Before the Canvas: What I Carried Before I Created
Before I ever picked up a paintbrush, I picked up a book. Literature was my first entry point into creativity. I was a voracious reader, and I still am. I have always been a morning person, and even now I do most of my reading early in the day, when things are quiet and my mind is clear.
I read everything I could get my hands on. Dr. Na’im Akbar’s Breaking the Chains of Psychological Slavery, Will Durant’s The Story of Civilization, the sociological work of W.E.B. Du Bois, and the writings of Dr. John Henrik Clarke, especially his narratives on African leaders and history. I moved through European, African, Black American, and Asian history. Textbooks, essays, poetry, anything that gave insight into how people lived, organized themselves, and created meaning over time.
What drew me in was not just the information, but the patterns. I was interested in how cultures form, how people evolve, and how civilizations are built and sustained. I did not realize it then, but I was developing a way of thinking and a way of seeing relationships between history, identity, and human behavior.
Over time, all of that input started to build up. Ideas, images, fragments of stories, symbols from different cultures, and ways of understanding the world accumulated in me. It sat there like pressure, slowly building. I did not have a way to release it yet, but I could feel it.
Then one morning, something shifted.
It was a Saturday. I woke up early, like I usually do, but this time there was a different kind of feeling. It was not a thought. It was more like an urge, something internal that needed to move. I felt like I could paint. Not that I had learned how, but that I needed to try.
I went to Hobby Lobby that morning and bought paint, both oil and acrylic. I did not know the difference. I picked up a pack of tear-off canvases and went home. I did not plan anything out.
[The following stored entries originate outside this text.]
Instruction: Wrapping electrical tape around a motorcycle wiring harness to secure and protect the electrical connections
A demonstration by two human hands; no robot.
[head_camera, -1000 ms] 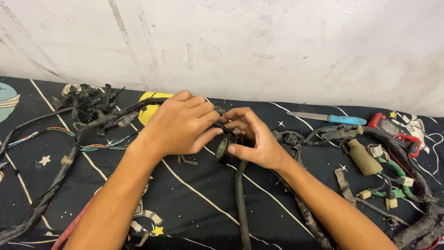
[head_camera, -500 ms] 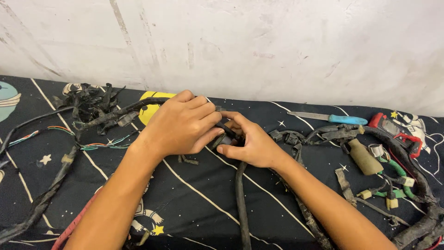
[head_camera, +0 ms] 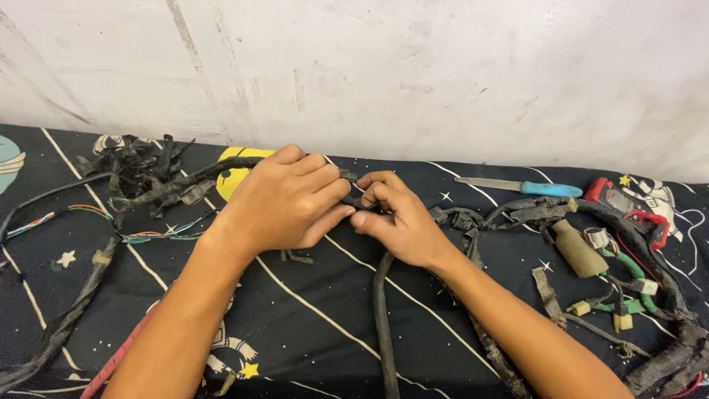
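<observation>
Knife (head_camera: pixel 521 187) right of both hands, wire tangle (head_camera: pixel 148 177) left.

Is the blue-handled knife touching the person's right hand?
Apart. The head view shows the blue-handled knife lying by the wall, with bare dark cloth between it and the right hand.

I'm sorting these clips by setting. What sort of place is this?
Probably a makeshift home repair spot, not a fitted workshop: a black patterned cloth covers the surface against a scuffed white wall, with a black wiring harness and a blue-handled knife spread out by the hands.
</observation>
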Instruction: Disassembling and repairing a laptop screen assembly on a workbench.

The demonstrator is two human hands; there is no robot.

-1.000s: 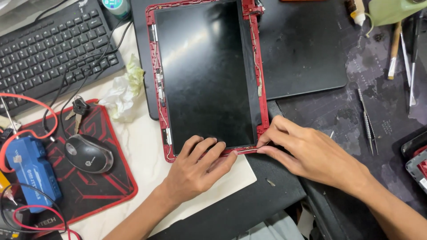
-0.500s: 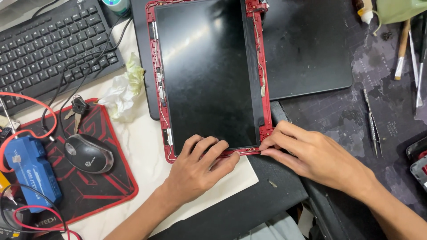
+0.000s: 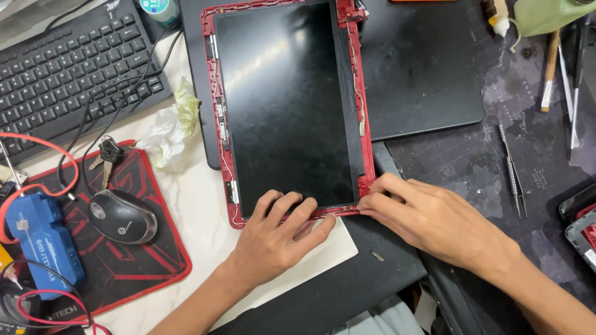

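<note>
A laptop screen panel (image 3: 285,105) lies flat in a red lid frame (image 3: 208,93) in the middle of the desk. My left hand (image 3: 276,239) rests flat on the frame's near edge, fingers spread over the lower rim of the glass. My right hand (image 3: 428,220) presses its fingertips against the frame's near right corner, where it seems to pinch the red edge. A thin black strip (image 3: 379,158) runs along the frame's right side, just above my right fingers. Neither hand carries a loose object.
A black keyboard (image 3: 68,74) sits far left, with a mouse (image 3: 121,216) on a red and black pad (image 3: 146,260) below it. A crumpled tissue (image 3: 167,130) lies by the frame. A blue device (image 3: 43,245), tweezers (image 3: 510,169) and tools (image 3: 546,68) surround the work area.
The view has shifted slightly; both hands stay on the frame's near edge. My right fingertips have slid a little along the near right corner.
</note>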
I just started.
Those early paintings were based on everything I had been absorbing. African masks, Celtic forms, symbols from different cultures, images I had seen, and ideas I had read. I painted whatever came to mind. There was no system, no structure, and no concern for quality. I was exploring.
Looking back, those were not my strongest works, but they were necessary. I wish I still had them. They carried the energy of discovery, the moment when something internal finally found a form.
What started as exploration did not stay casual for long. It became serious, and then it became something deeper than that. I found myself returning to it again and again, building, experimenting, and pushing further. This was before YouTube and before easy access to tutorials or instruction. I did not have a guide or a teacher. I was somewhere around twenty-nine years old, and this was my first real encounter with painting in a way that touched something deeper in me.
From that point on, I did not stop.
I did not just paint. I explored creativity in different forms. Printmaking, drawing, and anything I saw other artists doing, I wanted to understand it. As I started meeting artists, I listened more than I spoke. I studied their work, studied historical work, and made my best attempts at master copies, even though that was never my strength. I kept working.
After long days, I would come home and go straight into that space. The same hunger I had as a kid, moving through museums when I was supposed to be in school, was still there. It just had a direction now.
Something important happened in that process. The act of creating became a release. All of that information, all of that observation, and all of those years of taking things in finally had somewhere to go. Painting became the outlet.
The images I make now did not begin with paint. They began with everything I had already taken in.
But more than that, it was a continuation of something I had already learned. I was still moving without permission. I was not waiting for someone to tell me what to make or how to make it. I made mistakes. I followed instinct. I worked through feeling, memory, and curiosity. That same independence that led me out of the classroom and into the city was now guiding me in the studio.
That was the beginning. Not just of painting, but of a way of working that I still carry with me now.
I’ve spent time moving through spaces that didn’t hold me.
This is what it looks like to move differently.